Department of Chemistry, Truman State University , 100 E. Normal Ave, Kirksville, Missouri 63501, United States.
J Chem Inf Model. 2018 Feb 26;58(2):338-349. doi: 10.1021/acs.jcim.7b00516. Epub 2018 Jan 12.
Optimizing DNA polymerases for a broad range of tasks requires an understanding of the factors influencing polymerase fidelity, but many details of polymerase behavior remain unknown, especially in the presence of mismatched nascent base pairs. Using molecular dynamics, the large fragment of Bacillus stearothermophilus DNA polymerase I is simulated in the presence of all 16 possible standard nucleoside triphosphate-template (dNTP-dN) pairs, including four Watson-Crick pairs and 12 mismatches. The precatalytic steps of nucleotide addition from nucleotide insertion to immediately preceding catalysis are explored using three starting structures representing different stages of nucleotide addition. From these simulations, interactions between dNTPs and the DNA-protein complex formed by the polymerase are elucidated. Patterns of large-scale conformational shifts, classification of nucleotide pairs based on composition, and investigation of the roles of residues interacting with dNTPs are completed on 50+ μs of simulation. The role of molecular dynamics in studies of polymerase behavior is discussed.

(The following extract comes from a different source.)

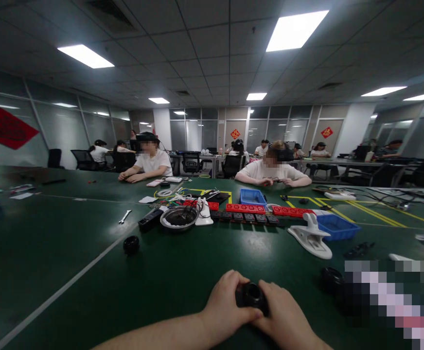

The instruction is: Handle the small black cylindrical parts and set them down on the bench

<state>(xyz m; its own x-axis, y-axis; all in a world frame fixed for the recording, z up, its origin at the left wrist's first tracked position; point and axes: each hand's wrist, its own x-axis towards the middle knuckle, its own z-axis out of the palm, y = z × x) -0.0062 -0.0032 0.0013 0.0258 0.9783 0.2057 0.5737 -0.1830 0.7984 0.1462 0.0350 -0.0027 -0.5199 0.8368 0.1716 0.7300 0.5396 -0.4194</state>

优化适用于广泛任务的 DNA 聚合酶需要了解影响聚合酶保真度的因素,但聚合酶行为的许多细节仍然未知,尤其是在存在错配的新生碱基对的情况下。使用分子动力学,模拟了嗜热脂肪芽孢杆菌 DNA 聚合酶 I 的大片段在存在所有 16 种可能的标准核苷三磷酸-模板(dNTP-dN)对的情况下的行为,包括四个 Watson-Crick 对和 12 个错配。通过使用代表核苷酸添加不同阶段的三个起始结构,探索了从核苷酸插入到催化前的核苷酸添加的预催化步骤。从这些模拟中,阐明了 dNTP 与聚合酶形成的 DNA-蛋白质复合物之间的相互作用。基于组成对核苷酸对进行分类,并研究与 dNTP 相互作用的残基的作用等大规模构象变化模式完成了 50+μs 的模拟。讨论了分子动力学在聚合酶行为研究中的作用。